NADING RHAPSODY — drawing inspiration from Iban-Bidayuh folklore and musical forms and exploring other influences, including Orang Ulu, Melanau and Penan.

IF it was not for a heart-wrenching decision in April 2012 to break up their music group, members of the cross-cultural ethnic music band Nading Rhapsody (NR) would not have realised how much they loved music and the band would probably not exist today.

Then performing under a different name and management, the young eight-member group was seen to be a promising rising star among the contemporary ethnic music groups in the country, having just performed at a number of high profile international and local music festivals and events.

However, the pressure of show schedules, friction between various parties as well as individuals and creative differences led members to finally decide to call it a day and part ways.

“Of course we felt sad as we had been together for so long. The strange thing was that not long after we broke up, a number of seemingly random events and coincidences took place, as if something was trying to show us we should get back together,” recalled Royston Kulleh (lyrics-vocals-chants) who sat down for a chat over coffee with thesundaypost together with Azhfar Raimi (vocals-chants) and Christ Sheldon Merun (lyrics-chants-dance).

After just a few months of splitting, the group’s members who all kept in close touch and remained friends, arranged to meet up for a jam session just for old times’ sake. One session led to another, and another, and before long, they realised how much they really missed playing and creating music together.

The decision to sign up for The Rainforest Waterfront Fest 2012 Talent Search, co-organised by the Sarawak Tourism Board (STB), was another trigger factor which led them to decide reunite.

They decided to take the name Nading Rhapsody after Nading Grasi, a well-known hero-adventurer figure in Iban myths and folklore, who was believed to live among the peoples of Borneo after being expelled from Panggau Libau (the equivalent of heaven or Garden of Eden) for his rebellious nature.

“We are inspired by his journeys and what he did as he went around sharing stories and tales of his adventures with everyone and how he fought for what he believed in and the cultural legacy he left.

“Even though in the folktale his people and community eventually forgot what he did, but in our own way and style, our group is the new generation who are continuing this kind of fight in the same tenacious spirit he had,” said Azhfar, a petite lass with a ready smile, explaining the significance behind the group’s name.

Much to the group’s surprise, they beat out their competition to emerge champions of the talent search. The triumph also earned them the right to perform on stage at the Rainforest World Music Festival (RWMF), the state’s crown jewel tourism attraction and one of the world’s most recognised international music festivals.

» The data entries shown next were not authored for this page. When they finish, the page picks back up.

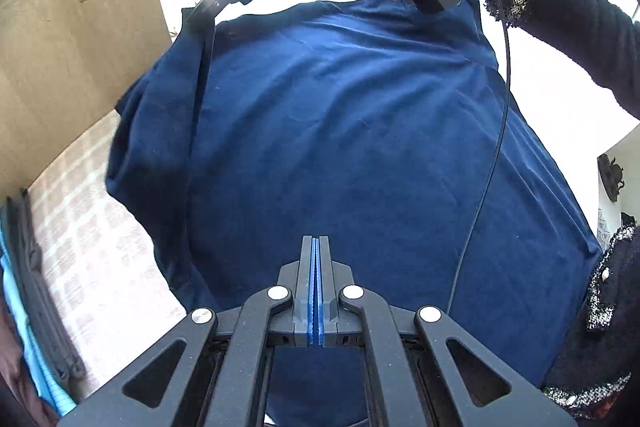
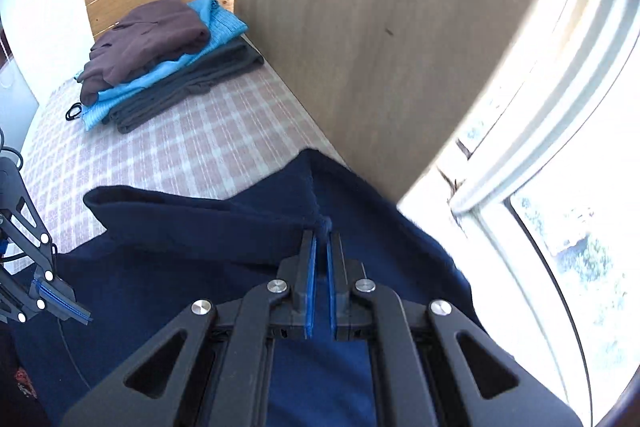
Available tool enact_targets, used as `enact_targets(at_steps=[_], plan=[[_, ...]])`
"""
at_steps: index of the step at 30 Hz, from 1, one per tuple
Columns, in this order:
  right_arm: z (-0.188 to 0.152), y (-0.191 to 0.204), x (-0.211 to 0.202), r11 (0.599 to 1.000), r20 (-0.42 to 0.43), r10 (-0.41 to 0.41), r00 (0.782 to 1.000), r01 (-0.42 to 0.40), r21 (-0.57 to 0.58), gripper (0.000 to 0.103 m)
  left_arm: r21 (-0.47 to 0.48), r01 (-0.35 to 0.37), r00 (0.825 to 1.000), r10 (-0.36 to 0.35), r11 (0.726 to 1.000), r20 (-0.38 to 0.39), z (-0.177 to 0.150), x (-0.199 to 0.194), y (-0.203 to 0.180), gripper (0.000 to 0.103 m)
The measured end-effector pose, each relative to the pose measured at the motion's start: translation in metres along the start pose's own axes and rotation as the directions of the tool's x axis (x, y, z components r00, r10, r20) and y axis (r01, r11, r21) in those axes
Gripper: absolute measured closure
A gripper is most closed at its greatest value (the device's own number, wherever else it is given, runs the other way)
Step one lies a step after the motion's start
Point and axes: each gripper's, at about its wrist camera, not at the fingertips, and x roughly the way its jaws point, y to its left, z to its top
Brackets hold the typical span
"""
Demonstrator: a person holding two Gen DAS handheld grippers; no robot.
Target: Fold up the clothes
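A navy blue shirt (image 1: 340, 131) lies spread over a pink checked bedspread (image 2: 180, 155). My right gripper (image 2: 322, 233) is shut on a bunched fold at the shirt's (image 2: 200, 267) far edge, lifting that corner into a peak. The left wrist view shows this gripper (image 1: 196, 17) held by a hand at the top, pinching the shirt's far left corner. My left gripper (image 1: 316, 241) hovers over the near part of the shirt, blue pads pressed together with nothing visible between them. It also appears at the left edge of the right wrist view (image 2: 78, 315).
A stack of folded clothes (image 2: 160, 55), brown on light blue on dark grey, sits at the far end of the bed, with a black hair tie (image 2: 74, 113) beside it. A wooden panel (image 2: 360, 27) stands along the bed. A bright window (image 2: 560, 207) is at the right.
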Motion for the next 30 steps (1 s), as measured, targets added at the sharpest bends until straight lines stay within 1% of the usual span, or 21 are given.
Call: enact_targets(at_steps=[2, 4, 5, 7, 8, 9, 11, 12, 14, 15, 16, 18, 20, 22, 26, 30], plan=[[-0.023, -0.007, 0.008, 0.999, -0.06, 0.013, 0.998, -0.011, 0.032, 0.098, 0.009, 0.028, 1.0, -0.028, 1.0, -0.007, -0.005, 0.002, -0.007, 0.103], [-0.041, -0.01, 0.02, 1.0, -0.132, 0.002, 0.991, 0.0, 0.019, 0.096, -0.012, 0.033, 0.999, -0.033, 0.999, 0.003, -0.014, -0.006, -0.005, 0.103], [-0.046, -0.012, 0.024, 1.0, -0.154, -0.009, 0.988, 0.013, 0.021, 0.093, -0.023, 0.027, 1.0, -0.027, 0.999, 0.01, -0.019, -0.011, -0.003, 0.102], [-0.055, -0.018, 0.03, 0.999, -0.194, -0.031, 0.98, 0.037, 0.028, 0.09, -0.049, -0.007, 1.0, 0.008, 0.999, 0.019, -0.028, -0.02, 0.007, 0.102], [-0.056, -0.022, 0.028, 0.998, -0.189, -0.029, 0.982, 0.038, 0.041, 0.086, -0.066, -0.022, 0.999, 0.024, 0.998, 0.022, -0.032, -0.024, 0.013, 0.102], [-0.057, -0.026, 0.025, 0.998, -0.178, -0.025, 0.984, 0.036, 0.057, 0.08, -0.087, -0.033, 0.999, 0.035, 0.996, 0.024, -0.033, -0.025, 0.02, 0.102], [-0.057, -0.033, 0.019, 0.996, -0.16, -0.041, 0.986, 0.053, 0.07, 0.072, -0.124, -0.057, 0.998, 0.062, 0.991, 0.035, -0.032, -0.026, 0.034, 0.102], [-0.056, -0.036, 0.015, 0.995, -0.145, -0.042, 0.989, 0.055, 0.085, 0.072, -0.134, -0.063, 0.996, 0.07, 0.989, 0.049, -0.029, -0.026, 0.039, 0.102], [-0.053, -0.042, 0.006, 0.991, -0.112, -0.042, 0.993, 0.055, 0.118, 0.072, -0.15, -0.044, 0.996, 0.056, 0.988, 0.075, -0.022, -0.023, 0.048, 0.103], [-0.05, -0.042, 0.003, 0.99, -0.092, -0.028, 0.995, 0.04, 0.133, 0.072, -0.15, -0.031, 0.995, 0.044, 0.988, 0.085, -0.016, -0.017, 0.049, 0.103], [-0.047, -0.041, 0.001, 0.989, -0.072, -0.011, 0.997, 0.022, 0.146, 0.072, -0.142, -0.028, 0.995, 0.04, 0.989, 0.088, -0.011, -0.01, 0.048, 0.103], [-0.039, -0.038, 0.001, 0.988, -0.045, 0.018, 0.999, -0.01, 0.156, 0.072, -0.122, -0.043, 0.997, 0.051, 0.992, 0.059, -0.004, 0.01, 0.048, 0.101], [-0.028, -0.029, 0.013, 0.991, -0.042, 0.029, 0.999, -0.023, 0.135, 0.072, -0.124, -0.067, 0.998, 0.069, 0.99, 0.014, -0.003, 0.03, 0.05, 0.101], [-0.018, -0.021, 0.031, 0.991, -0.04, 0.058, 0.998, -0.053, 0.119, 0.072, -0.15, -0.074, 0.997, 0.073, 0.986, -0.016, -0.007, 0.042, 0.056, 0.101], [0.007, -0.005, 0.07, 0.987, -0.029, 0.124, 0.992, -0.12, 0.109, 0.073, -0.199, -0.049, 0.999, 0.049, 0.979, -0.007, -0.016, 0.043, 0.065, 0.101], [0.028, 0.006, 0.107, 0.994, -0.041, 0.095, 0.995, -0.092, 0.067, 0.076, -0.215, -0.03, 0.999, 0.034, 0.976, 0.014, -0.023, 0.041, 0.07, 0.101]])
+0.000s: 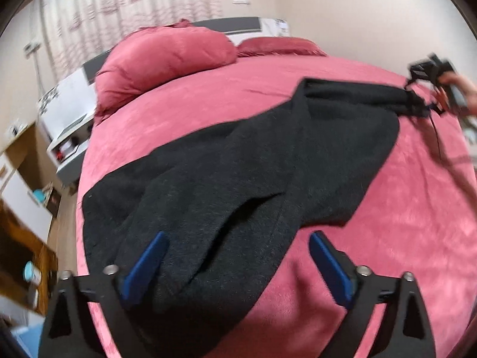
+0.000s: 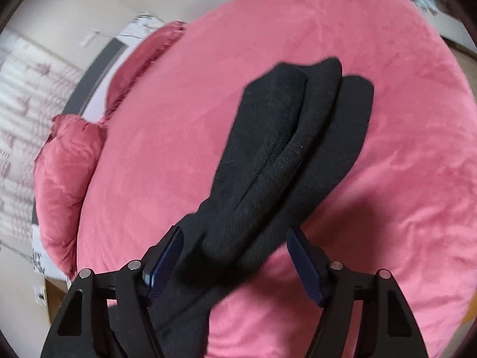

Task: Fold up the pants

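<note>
Folding on the pink velvet bedspread (image 1: 387,223), below the pillow (image 1: 164,59), with the black pants (image 1: 238,155) stretched diagonally over the middle of it: near end flat and rumpled, far end gathered and raised off the cover. Carry that raised end over in one low arc so the layers land edge on edge, and judge the line by the seam running along the bundle. Right gripper (image 2: 235,256): tongs fairly wide, with the thick roll of cloth between them and draped over one pad; clamped or merely hooked, cannot tell, so check the hold before pulling. Left gripper (image 1: 238,264): tongs wide, holding nothing, poised just above the near end. Press down there to pin the cloth, or pinch the loose edge between the blue pads (image 1: 149,264), against sliding on the plush.
</note>
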Tool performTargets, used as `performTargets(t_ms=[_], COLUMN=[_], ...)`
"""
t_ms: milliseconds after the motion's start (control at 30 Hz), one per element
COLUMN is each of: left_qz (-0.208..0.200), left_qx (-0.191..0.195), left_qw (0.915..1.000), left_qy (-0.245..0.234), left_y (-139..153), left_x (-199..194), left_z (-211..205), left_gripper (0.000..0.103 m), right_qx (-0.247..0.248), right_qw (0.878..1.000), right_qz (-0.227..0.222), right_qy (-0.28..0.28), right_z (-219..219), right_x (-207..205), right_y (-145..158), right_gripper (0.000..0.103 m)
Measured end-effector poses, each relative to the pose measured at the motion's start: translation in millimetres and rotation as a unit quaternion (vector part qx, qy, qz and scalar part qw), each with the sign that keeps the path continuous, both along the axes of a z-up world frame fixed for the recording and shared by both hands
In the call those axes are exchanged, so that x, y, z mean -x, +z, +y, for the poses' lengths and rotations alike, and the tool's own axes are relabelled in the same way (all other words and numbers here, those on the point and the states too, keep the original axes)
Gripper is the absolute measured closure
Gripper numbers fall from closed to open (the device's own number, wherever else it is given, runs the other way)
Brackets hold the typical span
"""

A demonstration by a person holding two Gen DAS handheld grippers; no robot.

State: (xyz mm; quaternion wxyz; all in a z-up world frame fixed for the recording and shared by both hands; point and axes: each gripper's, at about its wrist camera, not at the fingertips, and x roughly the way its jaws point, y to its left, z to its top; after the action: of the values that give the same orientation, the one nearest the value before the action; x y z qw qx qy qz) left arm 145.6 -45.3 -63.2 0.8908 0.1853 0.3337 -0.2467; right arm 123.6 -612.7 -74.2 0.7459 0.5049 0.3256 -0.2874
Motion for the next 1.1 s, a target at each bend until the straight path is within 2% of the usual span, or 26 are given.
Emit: performTargets(t_ms=[67, 100, 133, 167, 200, 233, 300, 333, 367, 467, 533, 667, 767, 867, 967, 1000, 1033, 1100], left_qz=[-0.022, -0.02, 0.001, 0.024, 0.046, 0.05, 0.066, 0.082, 0.088, 0.097, 0.101, 0.099, 0.102, 0.113, 0.118, 0.127, 0.136, 0.142], left_qx=[-0.042, -0.057, -0.059, -0.05, -0.019, -0.004, 0.019, 0.037, 0.048, 0.103, 0.15, 0.215, 0.233, 0.238, 0.209, 0.204, 0.207, 0.219], left_qw=[0.9989, 0.9981, 0.998, 0.9981, 0.9981, 0.9978, 0.9962, 0.9945, 0.9934, 0.9873, 0.9797, 0.9658, 0.9604, 0.9589, 0.9662, 0.9657, 0.9628, 0.9541], left_qy=[0.007, 0.015, 0.023, 0.028, 0.035, 0.043, 0.052, 0.053, 0.056, 0.072, 0.086, 0.107, 0.114, 0.105, 0.094, 0.099, 0.108, 0.147], left_y=[-11.2, -16.5, -24.7, -29.0, -27.9, -25.1, -16.3, -9.0, -2.5, 23.8, 42.4, 72.5, 82.0, 81.6, 66.5, 57.3, 49.2, 36.1], left_x=[-1.7, -5.6, -14.6, -21.7, -28.1, -30.4, -35.0, -36.6, -36.4, -33.2, -27.5, -1.4, 24.6, 50.5, 76.1, 86.4, 101.4, 115.0], left_z=[-8.0, -10.6, -10.6, -8.4, -2.3, 1.6, 9.0, 13.0, 16.2, 36.6, 58.7, 101.7, 130.5, 151.8, 164.7, 170.5, 180.5, 202.5], left_gripper=[0.003, 0.008, 0.029, 0.039, 0.041, 0.054, 0.069, 0.082, 0.085, 0.087, 0.087, 0.088, 0.088, 0.088, 0.089, 0.094, 0.103, 0.103], right_qx=[-0.026, -0.03, -0.03, -0.027, -0.021, -0.015, -0.008, -0.005, -0.005, 0.019, 0.035, 0.058, 0.066, 0.046, 0.033, 0.028, 0.024, 0.009], right_qw=[1.0, 0.999, 0.999, 1.0, 1.0, 1.0, 1.0, 0.999, 0.998, 0.996, 0.994, 0.991, 0.989, 0.99, 0.991, 0.993, 0.993, 0.995], right_qz=[0.01, 0.016, 0.016, 0.013, 0.011, 0.009, -0.006, -0.017, -0.044, -0.062, -0.065, -0.078, -0.087, -0.094, -0.062, -0.041, -0.032, -0.015], right_qy=[-0.006, -0.007, -0.006, -0.001, 0.008, 0.016, 0.027, 0.031, 0.038, 0.064, 0.078, 0.096, 0.098, 0.09, 0.11, 0.11, 0.108, 0.094], right_z=[-6.3, -7.3, -7.7, -8.7, -8.5, -7.5, -10.9, -12.3, -13.9, -9.8, -1.3, 13.1, 18.0, 16.9, 19.9, 21.3, 22.4, 23.4], right_x=[-8.1, -9.7, -11.1, -11.8, -11.5, -9.5, -1.2, 3.2, 9.6, 18.8, 27.0, 49.3, 73.7, 107.4, 129.3, 139.4, 146.4, 162.9], right_y=[-11.5, -15.8, -17.0, -16.0, -12.3, -7.0, 2.8, 8.5, 17.0, 41.4, 56.4, 79.5, 89.6, 88.8, 68.6, 55.1, 47.3, 22.4], right_gripper=[0.055, 0.059, 0.066, 0.069, 0.071, 0.076, 0.085, 0.09, 0.091, 0.092, 0.092, 0.092, 0.092, 0.092, 0.088, 0.085, 0.084, 0.083])
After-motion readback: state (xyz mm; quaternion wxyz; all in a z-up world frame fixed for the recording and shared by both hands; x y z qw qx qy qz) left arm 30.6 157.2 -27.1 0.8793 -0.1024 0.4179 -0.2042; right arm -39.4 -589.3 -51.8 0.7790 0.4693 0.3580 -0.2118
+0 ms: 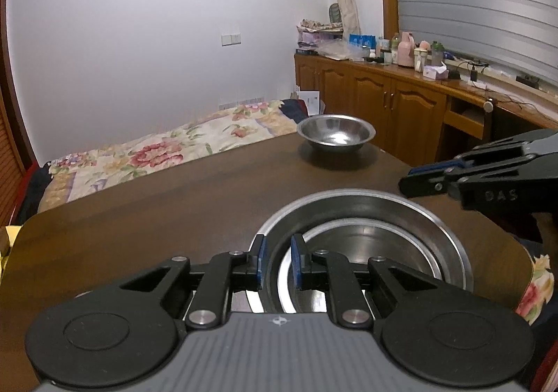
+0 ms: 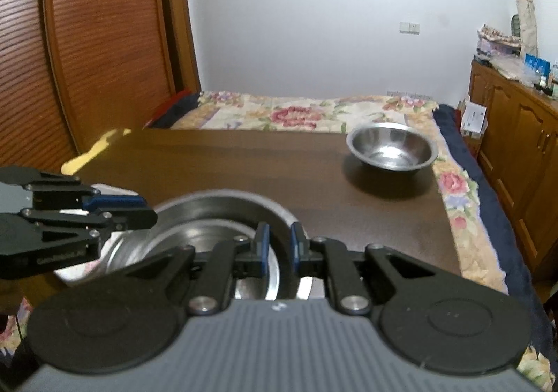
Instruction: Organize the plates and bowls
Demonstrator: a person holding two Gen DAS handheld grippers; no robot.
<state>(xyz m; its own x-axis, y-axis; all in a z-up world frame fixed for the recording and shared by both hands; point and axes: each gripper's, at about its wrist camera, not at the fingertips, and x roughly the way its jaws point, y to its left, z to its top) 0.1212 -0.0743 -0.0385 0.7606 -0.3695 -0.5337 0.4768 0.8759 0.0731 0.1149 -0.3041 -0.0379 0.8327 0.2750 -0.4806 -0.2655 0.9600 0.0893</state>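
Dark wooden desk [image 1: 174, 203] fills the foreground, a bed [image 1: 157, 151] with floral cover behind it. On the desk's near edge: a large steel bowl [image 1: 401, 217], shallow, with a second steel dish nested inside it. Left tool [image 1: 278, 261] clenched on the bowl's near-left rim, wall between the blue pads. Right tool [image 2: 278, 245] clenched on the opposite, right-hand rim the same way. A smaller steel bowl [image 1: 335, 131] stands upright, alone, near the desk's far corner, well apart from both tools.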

The band hitting the road after getting back to play and create music together.

Fresh start

The victory reaffirmed their conviction that they should continue performing together and also marked the beginning of a new direction in their musical development.

The break-up gave them the opportunity to start with a clean slate.

“Before we could tell outsiders about our culture, we had to go back to the basics and our roots to discover it for ourselves,” Royston recalled.

As the group delved deeper into native folklore and traditions, their music also began to incorporate the spirituality and tacit meanings which underline many of these cultural practices and oral histories.

“As far as we know, there are now very few groups who have this spiritual aspect such as chanting as a main component of their music. Among the older generation, yes, as it was practised more commonly but among our peers, it is not so common,” Royston noted.

“We used to focus more on the contemporary aspects instead of bringing out the inherent culture and spirituality embodied in traditional music. NR’s fight now is more on how to express our culture and spirituality by going back to the roots of each individual band member and expressing it in a way that the younger generation can relate to,” Azhfar added.

They see their part as that of modern-day troubadours, who sing of heroes, villains, gods, men, maidens, witches, folktales and legends of the people through music, song and dance.

Presently, they draw their inspiration mostly from Iban and Bidayuh folklore and musical forms but are also exploring other influences, including Orang Ulu, Melanau and Penan.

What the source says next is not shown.